Positive semidefinite is not the same as "not negative definite", although you might say "nonnegative definite". — Robert Israel, Feb 27 '12 at 19:43

Did · Accepted Answer · 2012-02-27T19:29:19.833

57

A symmetric matrix $C$ of size $n\times n$ is semi-definite if and only if $u^tCu\geqslant0$ for every $n\times1$ (column) vector $u$, where $u^t$ is the $1\times n$ transposed (line) vector. If $C$ is a covariance matrix in the sense that $C=\mathrm E(XX^t)$ for some $n\times 1$ random vector $X$, then the linearity of the expectation yields that $u^tCu=\mathrm E(Z_u^2)$, where $Z_u=u^tX$ is a real valued random variable, in particular $u^tCu\geqslant0$ for every $u$.

If $C=\mathrm E(XY^t)$ for two centered random vectors $X$ and $Y$, then $u^tCu=\mathrm E(Z_uT_u)$ where $Z_u=u^tX$ and $T_u=u^tY$ are two real valued centered random variables.
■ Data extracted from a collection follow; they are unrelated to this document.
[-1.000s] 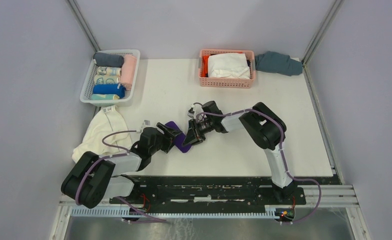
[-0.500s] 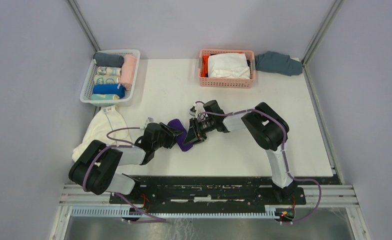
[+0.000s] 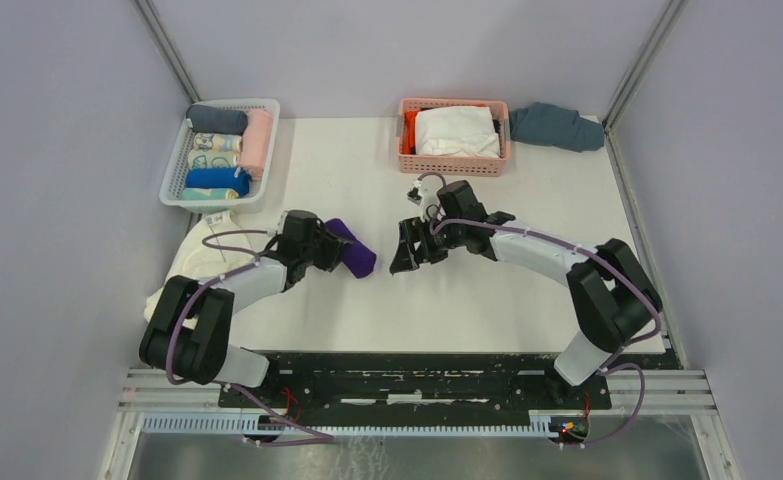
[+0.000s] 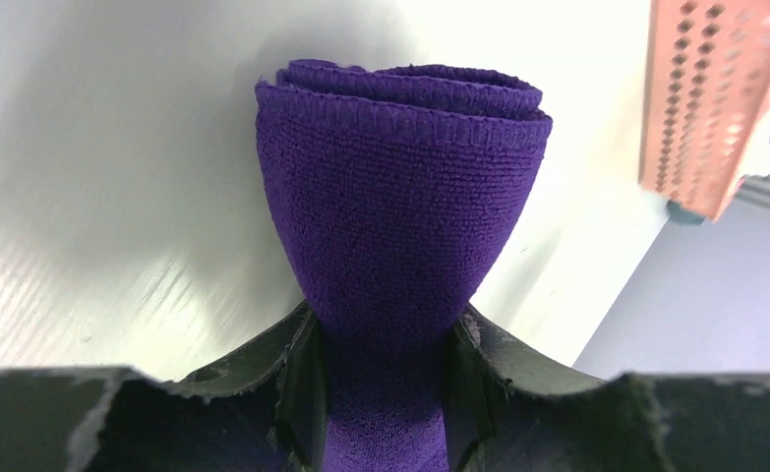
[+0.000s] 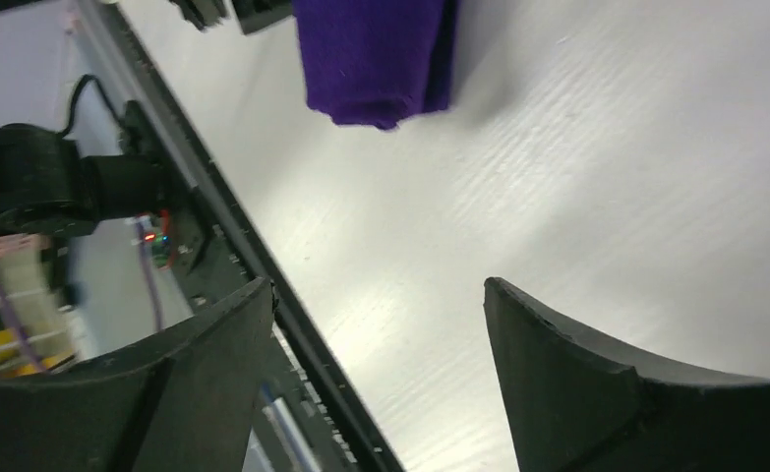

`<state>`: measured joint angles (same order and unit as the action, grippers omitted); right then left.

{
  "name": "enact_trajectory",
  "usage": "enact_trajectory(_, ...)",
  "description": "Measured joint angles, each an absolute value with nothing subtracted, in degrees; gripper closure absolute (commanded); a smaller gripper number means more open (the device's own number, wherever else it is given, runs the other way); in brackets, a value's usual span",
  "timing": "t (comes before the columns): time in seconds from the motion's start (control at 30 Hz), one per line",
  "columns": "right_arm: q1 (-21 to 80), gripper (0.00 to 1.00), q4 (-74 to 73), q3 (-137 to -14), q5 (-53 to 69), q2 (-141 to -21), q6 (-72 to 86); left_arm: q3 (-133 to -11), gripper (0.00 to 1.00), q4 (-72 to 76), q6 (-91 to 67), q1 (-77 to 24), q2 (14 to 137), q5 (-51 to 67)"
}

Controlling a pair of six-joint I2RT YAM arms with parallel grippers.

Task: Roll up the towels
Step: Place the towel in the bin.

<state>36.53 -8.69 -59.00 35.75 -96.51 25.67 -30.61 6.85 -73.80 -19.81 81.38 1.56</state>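
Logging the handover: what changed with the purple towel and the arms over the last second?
The left arm's jaws closed on the deep purple rolled towel; the right arm's jaws let it go, opened and drew back to the right. The roll shifted slightly away from the bases. The cream-white towel, white plastic basket, pink plastic basket and teal-grey cloth stayed put.

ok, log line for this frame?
left hand: shut on rolled purple towel | right hand: open, empty, clear of it | cream towel: loose, not yet rolled
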Motion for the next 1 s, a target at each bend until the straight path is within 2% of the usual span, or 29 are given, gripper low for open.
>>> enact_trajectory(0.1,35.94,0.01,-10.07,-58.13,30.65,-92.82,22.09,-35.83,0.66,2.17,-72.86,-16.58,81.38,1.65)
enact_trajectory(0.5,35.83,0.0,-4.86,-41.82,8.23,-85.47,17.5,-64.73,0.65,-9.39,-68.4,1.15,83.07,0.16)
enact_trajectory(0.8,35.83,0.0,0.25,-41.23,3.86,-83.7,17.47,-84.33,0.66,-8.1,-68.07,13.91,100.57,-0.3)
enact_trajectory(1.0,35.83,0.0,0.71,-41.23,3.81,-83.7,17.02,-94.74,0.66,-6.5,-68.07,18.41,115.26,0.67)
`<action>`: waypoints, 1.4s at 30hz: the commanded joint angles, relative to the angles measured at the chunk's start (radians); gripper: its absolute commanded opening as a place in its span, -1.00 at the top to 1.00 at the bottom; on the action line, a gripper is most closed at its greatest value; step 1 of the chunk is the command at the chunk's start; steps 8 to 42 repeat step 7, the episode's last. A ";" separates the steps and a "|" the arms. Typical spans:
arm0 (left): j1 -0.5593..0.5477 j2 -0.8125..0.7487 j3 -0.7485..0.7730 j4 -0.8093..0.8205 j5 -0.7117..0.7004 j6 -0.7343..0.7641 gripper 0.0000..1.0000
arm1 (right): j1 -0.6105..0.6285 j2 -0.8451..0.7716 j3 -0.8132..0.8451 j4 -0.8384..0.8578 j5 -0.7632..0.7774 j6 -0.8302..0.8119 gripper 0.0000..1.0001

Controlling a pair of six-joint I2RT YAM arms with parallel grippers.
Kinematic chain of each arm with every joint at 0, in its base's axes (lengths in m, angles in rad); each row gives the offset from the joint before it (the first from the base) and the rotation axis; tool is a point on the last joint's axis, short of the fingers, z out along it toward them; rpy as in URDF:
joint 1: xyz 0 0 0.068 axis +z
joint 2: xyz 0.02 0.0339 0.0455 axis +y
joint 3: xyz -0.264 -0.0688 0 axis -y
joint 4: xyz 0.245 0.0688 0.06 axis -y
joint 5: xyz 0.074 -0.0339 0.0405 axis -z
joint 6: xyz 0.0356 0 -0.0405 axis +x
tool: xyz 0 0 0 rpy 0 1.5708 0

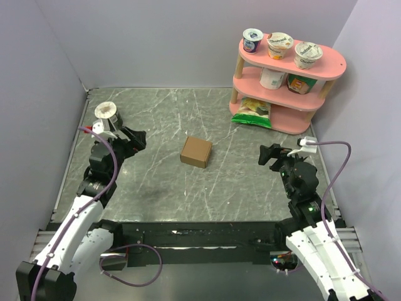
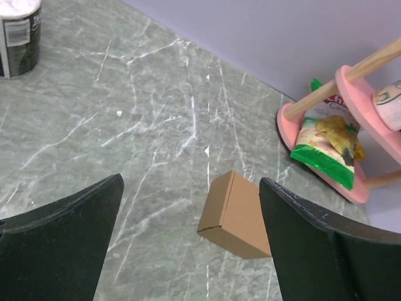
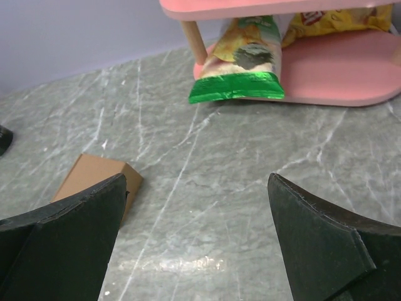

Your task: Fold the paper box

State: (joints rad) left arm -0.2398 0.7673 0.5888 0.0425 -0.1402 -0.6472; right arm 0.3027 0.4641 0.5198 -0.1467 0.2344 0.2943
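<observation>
Two grippers are hanging over the table, each with two dark, wedge-shaped fingers. The left gripper [image 1: 136,138] is standing with its jaws spread wide and nothing between them, and the right gripper [image 1: 268,155] is standing the same way. Both are hovering well apart from the one paper box [image 1: 196,152].

The box is sitting closed near the middle of the table [image 1: 156,188], between the two grippers. It is a small brown cuboid of plain matte cardboard with crisp edges. Bare grey marbled surface is lying open on every side of it.

One round black-and-white tub [image 1: 106,111] is standing at the far left, just behind the left gripper. One pink three-tier shelf [image 1: 332,63] is filling the far right corner. It is carrying three foil-lidded cups on top, two containers on the middle tier, and a glossy green-edged snack bag [image 1: 254,110] overhanging the lowest tier. Lilac walls are closing in three sides.
</observation>
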 commanded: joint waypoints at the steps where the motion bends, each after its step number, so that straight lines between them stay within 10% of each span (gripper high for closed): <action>1: 0.000 -0.023 0.025 -0.010 -0.025 0.003 -0.93 | -0.007 -0.015 0.000 -0.008 0.036 -0.012 -0.99; 42: 0.000 -0.036 0.008 -0.010 -0.045 -0.009 -0.92 | -0.007 -0.016 -0.003 -0.007 0.031 -0.007 -0.99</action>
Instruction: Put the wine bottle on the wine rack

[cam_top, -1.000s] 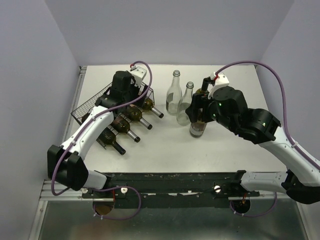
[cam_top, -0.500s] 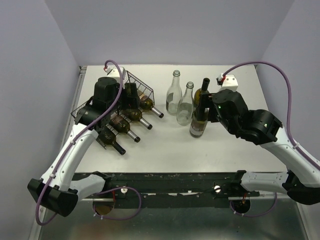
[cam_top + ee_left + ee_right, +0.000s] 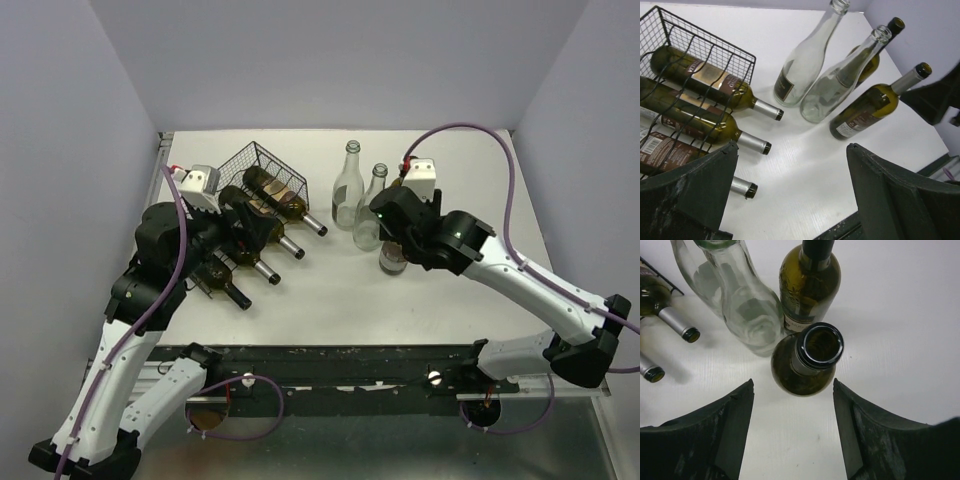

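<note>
The right pincer [image 3: 792, 390] hangs with its jaws apart over the open mouth of the dark green glass wine bottle [image 3: 806, 362]. That bottle stands upright on the white tabletop [image 3: 890, 315] at the centre of the overhead frame, well apart from the black wire wine rack [image 3: 262, 165] at upper left. A clear glass bottle [image 3: 750, 315] crowds its left side and a second green bottle [image 3: 810, 280] stands just behind, so a finger descending off-centre could topple either. A hold on the smooth neck alone may slip. The left pincer [image 3: 792, 150], jaws apart and empty beside the rack, could block the path.
</note>
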`<act>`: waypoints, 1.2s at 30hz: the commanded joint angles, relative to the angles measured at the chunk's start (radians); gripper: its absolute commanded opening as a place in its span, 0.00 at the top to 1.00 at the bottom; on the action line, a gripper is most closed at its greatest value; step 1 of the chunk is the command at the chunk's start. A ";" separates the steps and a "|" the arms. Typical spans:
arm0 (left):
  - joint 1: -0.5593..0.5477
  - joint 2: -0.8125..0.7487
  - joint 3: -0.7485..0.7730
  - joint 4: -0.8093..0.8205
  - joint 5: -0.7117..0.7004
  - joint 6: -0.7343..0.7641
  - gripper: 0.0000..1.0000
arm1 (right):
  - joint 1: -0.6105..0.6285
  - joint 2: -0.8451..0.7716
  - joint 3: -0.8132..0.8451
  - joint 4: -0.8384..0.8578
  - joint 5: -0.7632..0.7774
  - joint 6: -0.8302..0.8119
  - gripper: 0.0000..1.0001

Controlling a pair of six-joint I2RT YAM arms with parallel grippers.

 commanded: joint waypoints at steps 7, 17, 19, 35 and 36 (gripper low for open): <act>0.004 -0.132 -0.070 0.023 0.191 0.019 0.01 | -0.065 0.097 -0.046 0.189 0.093 -0.040 0.35; 0.004 -0.178 -0.115 0.017 0.228 0.019 0.01 | -0.148 0.106 -0.103 0.249 0.067 -0.058 0.42; 0.004 -0.183 -0.119 0.023 0.246 0.019 0.01 | -0.157 0.103 -0.112 0.260 0.052 -0.067 0.47; -0.001 -0.233 -0.303 0.238 0.525 0.027 0.01 | -0.160 -0.011 -0.045 0.236 -0.204 -0.120 0.99; -0.006 -0.230 -0.319 0.261 0.548 0.021 0.01 | -0.160 -0.027 -0.031 0.234 -0.244 -0.120 0.99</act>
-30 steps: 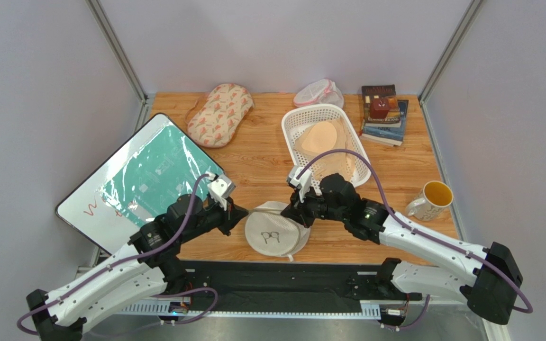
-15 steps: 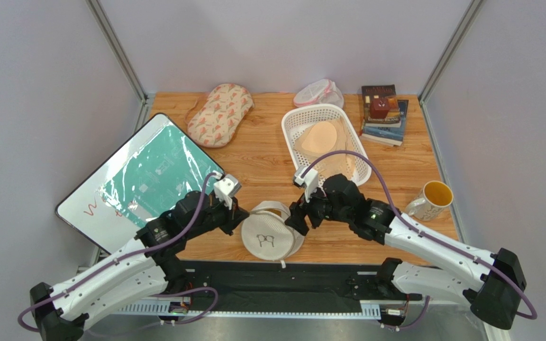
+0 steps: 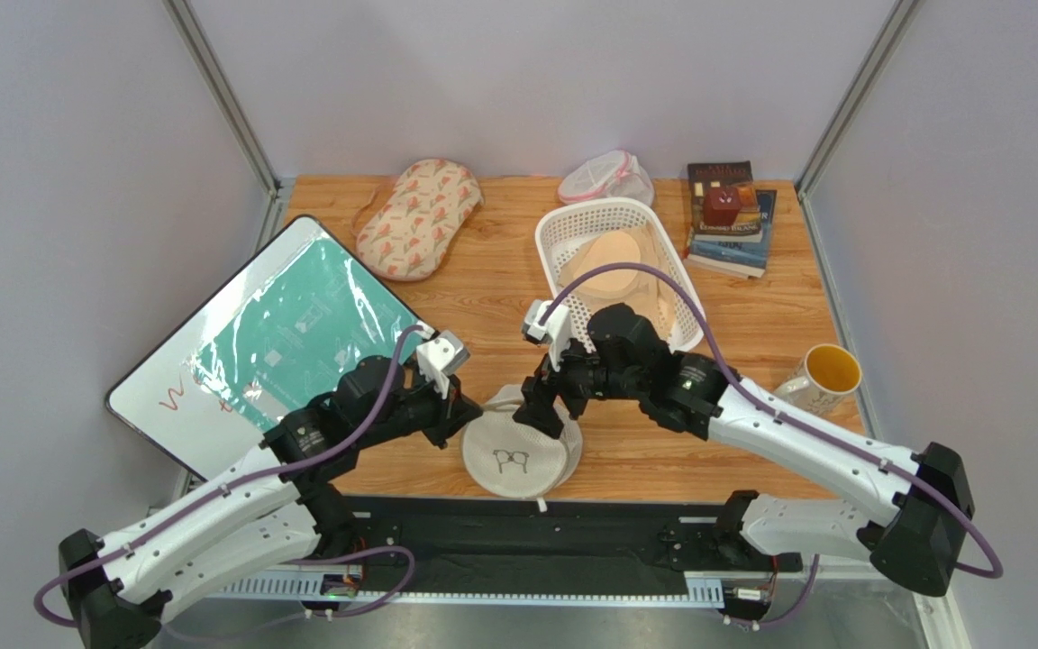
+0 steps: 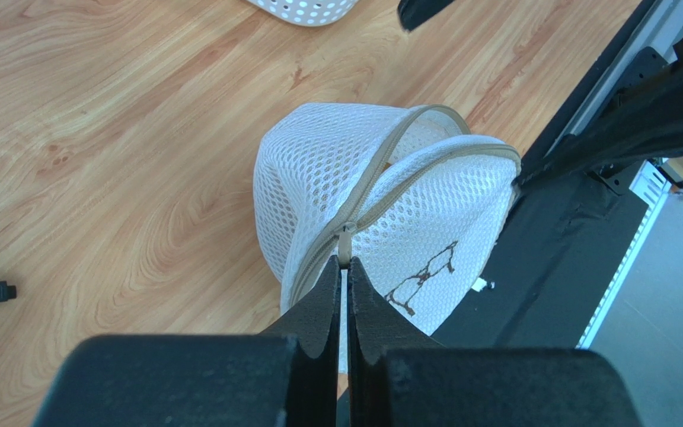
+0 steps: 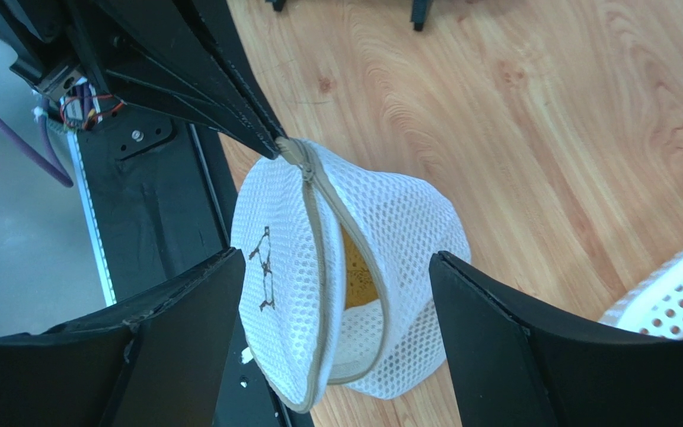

Thus, there is no reason to expect that $u^tCu\geqslant0$ for every $u$ (and, indeed, $Y=-X$ provides a counterexample).

edited Feb 27 '12 at 19:29

answered Feb 27 '12 at 18:16

Did

279,727

2

Writing $C = E (X X^T)$ implies $X$ is a zero mean random vector? – rims Feb 15 '20 at 00:50
@ironX One can think of $X$ as $Y-E(Y)$, then $E(XX^T)$ will give the covariance matrix for the random vector $Y$ – Arpit Saxena Mar 23 '20 at 13:27
Equating $X$ to $Y-E(Y)$ means that $X$ is zero mean as @ironX asked. – Homero Esmeraldo Feb 08 '22 at 18:02
In general, $C = E(XX^t)- E(X)E(X)^t$. It is only when you have a random vector $X$ with zero mean that $C = E(XX^t)$. – Hector May 18 '23 at 14:48

hkBattousai · Answer 2 · 2022-12-10T22:09:23.687

36

Covariance matrix C is calculated by the formula, $$ \mathbf{C} \triangleq E\{(\mathbf{x}-\bar{\mathbf{x}})(\mathbf{x}-\bar{\mathbf{x}})^T\}. $$ Where are going to use the definition of positive semi-definite matrix which says:

A real square matrix $\mathbf{A}$ is positive semi-definite if and only if
$\mathbf{b}^T\mathbf{A}\mathbf{b}\succeq0$
is true for arbitrary real column vector $\mathbf{b}$ in appropriate size.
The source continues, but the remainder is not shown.